Direction of the Reaction

To start with, one should find out which of the 2 electrode materials is more noble, hence will be the oxidizing agent aka cathode material, and will get itself reduced during the process through receiving electrons from the anode over the external circuit. A higher standard electrode potential ($E^\circ$) correlates with higher nobility. Information on different $E^\circ$ values can be found in galvanic series (Wikipedia: Standard electrode potential (data page)).

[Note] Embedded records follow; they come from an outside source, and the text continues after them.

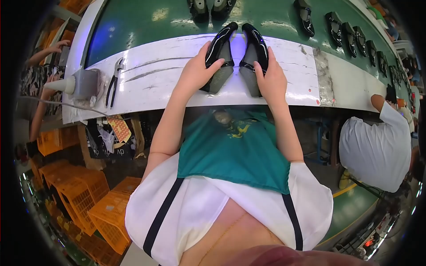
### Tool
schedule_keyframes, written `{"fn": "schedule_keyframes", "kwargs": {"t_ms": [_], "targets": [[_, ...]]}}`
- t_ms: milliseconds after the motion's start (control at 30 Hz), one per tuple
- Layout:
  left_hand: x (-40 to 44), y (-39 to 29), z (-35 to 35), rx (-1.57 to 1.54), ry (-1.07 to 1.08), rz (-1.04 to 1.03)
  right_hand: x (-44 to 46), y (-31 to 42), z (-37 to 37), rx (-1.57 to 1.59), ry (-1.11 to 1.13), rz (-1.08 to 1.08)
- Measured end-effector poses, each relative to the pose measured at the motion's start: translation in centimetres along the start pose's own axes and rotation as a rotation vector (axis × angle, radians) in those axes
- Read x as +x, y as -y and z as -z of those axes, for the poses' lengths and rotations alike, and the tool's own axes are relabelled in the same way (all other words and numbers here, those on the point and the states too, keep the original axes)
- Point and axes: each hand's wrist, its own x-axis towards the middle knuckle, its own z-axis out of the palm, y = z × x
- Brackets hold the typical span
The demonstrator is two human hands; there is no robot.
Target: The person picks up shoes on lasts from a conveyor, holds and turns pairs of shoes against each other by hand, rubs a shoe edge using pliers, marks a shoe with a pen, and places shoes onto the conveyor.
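Two black glossy strapped shoes stand side by side on the white bench edge, toes pointing away from me. My left hand [196,74] is closed round the outer side of the left shoe [220,45], its thumb near the strap. My right hand [272,82] grips the outer side of the right shoe [255,43], thumb across the heel end. A grey-green last [220,80] fills the left shoe, and a similar last [249,81] sits in the right one. The shoes' soles are hidden.
A green belt [148,29] beyond the bench carries more black shoes [305,18]. Pliers [114,84] and a nozzle bottle [85,84] lie to the left. Orange crates [82,190] stand below left. A co-worker in white [377,148] sits at right; another person's arm [46,53] shows at left.
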Motion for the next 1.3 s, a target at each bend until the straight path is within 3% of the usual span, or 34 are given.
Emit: {"fn": "schedule_keyframes", "kwargs": {"t_ms": [67, 167, 233, 267, 333, 433, 633, 767, 833, 1300], "targets": [[0.2, 0.0, -0.3, 0.016, 0.028, 0.021, -0.1, -0.2, -0.3, -0.008, -0.071, 0.065], [-0.1, 0.5, -0.9, -0.059, -0.059, -0.128, -0.2, 0.2, 0.2, -0.011, -0.052, 0.031], [-1.3, -0.3, -1.0, -0.231, -0.081, -0.111, -0.3, 0.2, 0.2, -0.019, -0.057, 0.024], [-1.6, -0.2, -1.2, -0.226, -0.076, -0.115, -0.2, 0.2, 0.2, -0.026, -0.059, 0.026], [-2.2, 0.2, -1.7, -0.164, -0.261, -0.319, -0.3, 0.1, 0.1, -0.030, -0.077, 0.030], [-3.3, 0.3, -1.8, -0.064, -0.379, -0.392, -0.3, -0.1, -0.2, -0.040, -0.099, 0.050], [-3.7, 0.1, -1.0, 0.062, -0.426, -0.478, -0.3, -0.2, -0.2, -0.044, -0.123, 0.077], [-3.9, -0.6, -0.3, -0.072, -0.295, -0.299, -0.3, -0.3, -0.2, -0.042, -0.135, 0.087], [-3.8, -1.0, -0.2, -0.296, -0.163, -0.065, -0.3, -0.4, -0.2, -0.046, -0.137, 0.093], [-2.3, 0.2, -0.3, -0.146, -0.019, -0.008, -0.1, -0.5, 0.2, 0.048, -0.084, 0.033]]}}
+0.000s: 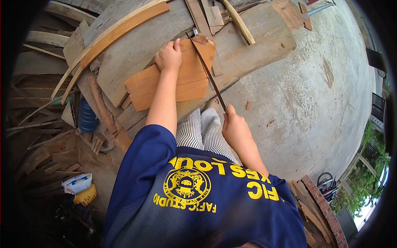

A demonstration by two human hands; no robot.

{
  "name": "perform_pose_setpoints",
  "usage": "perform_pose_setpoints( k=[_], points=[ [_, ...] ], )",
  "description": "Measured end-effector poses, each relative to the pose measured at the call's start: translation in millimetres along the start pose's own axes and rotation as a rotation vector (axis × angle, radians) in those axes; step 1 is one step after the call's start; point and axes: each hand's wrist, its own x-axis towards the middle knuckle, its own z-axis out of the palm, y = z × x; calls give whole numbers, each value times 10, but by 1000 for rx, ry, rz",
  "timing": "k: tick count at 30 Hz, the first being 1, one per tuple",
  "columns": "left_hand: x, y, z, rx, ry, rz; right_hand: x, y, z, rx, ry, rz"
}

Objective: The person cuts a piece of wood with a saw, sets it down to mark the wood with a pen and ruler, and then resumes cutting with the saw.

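Observation:
A reddish-brown wooden board (142, 89) lies across larger planks in front of me. My left hand (168, 56) grips its far edge, with the thumb extended and the fingers curled over the side. In my right hand (235, 124), close to my knee, is the near end of a handsaw (211, 74); my fingers cover its handle. The long thin blade runs away from me across the board, near its right end. How deep the blade sits in the wood I cannot tell.
Behind the board lie a hammer with a wooden handle (239, 22) and a curved wooden strip (124, 33). A wide plank (264, 49) extends right over the concrete floor (306, 95). Scrap wood and a blue plastic bottle (87, 115) are at left. Bricks (324, 206) stand lower right.

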Motion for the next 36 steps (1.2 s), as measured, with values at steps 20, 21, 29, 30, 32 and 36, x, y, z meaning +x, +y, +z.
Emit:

A lookup of $\ce{Cu}$ and $\ce{Zn}$ gives:

$$ \begin{array}{rclc} \hline \text{Oxidant} & & \text{Reductant} & E^\circ/\mathrm{V}\\ \hline \ce{Zn^2+(aq) + 2 e− & <=> & Zn(s)} & −0.7618\\ \ce{Cu^2+(aq) + 2 e− & <=> & Cu(s)} & +0.337\\ \hline \end{array} $$

Since $\ce{Cu}$ has the higher $E^\circ$ (is more noble), $\ce{Cu}$ will act as cathode, and $\ce{Zn}$ as anode, to provide the reactions spontaneity.


Setting up the Reaction

Looking at the electrochemical process, first the $ \ce{Zn} $ from the zink electrode gets oxidized according to:

$$ \text{Ox - Anode half equation:}\qquad\ce{Zn(s) -> Zn^2+(aq) + 2 e-} $$

After passing through the external circuit the electrons get to reduce the $ \ce{Cu^2+} $ ions according to:

$$ \text{Red - Cathode half equation:}\qquad\ce{Cu^2+(aq) + 2 e- -> Cu(s)} $$

Which shows, that the anode is going to lose mass through corrosion, while the cathode is going to gain mass through the formation of solid copper on its surface.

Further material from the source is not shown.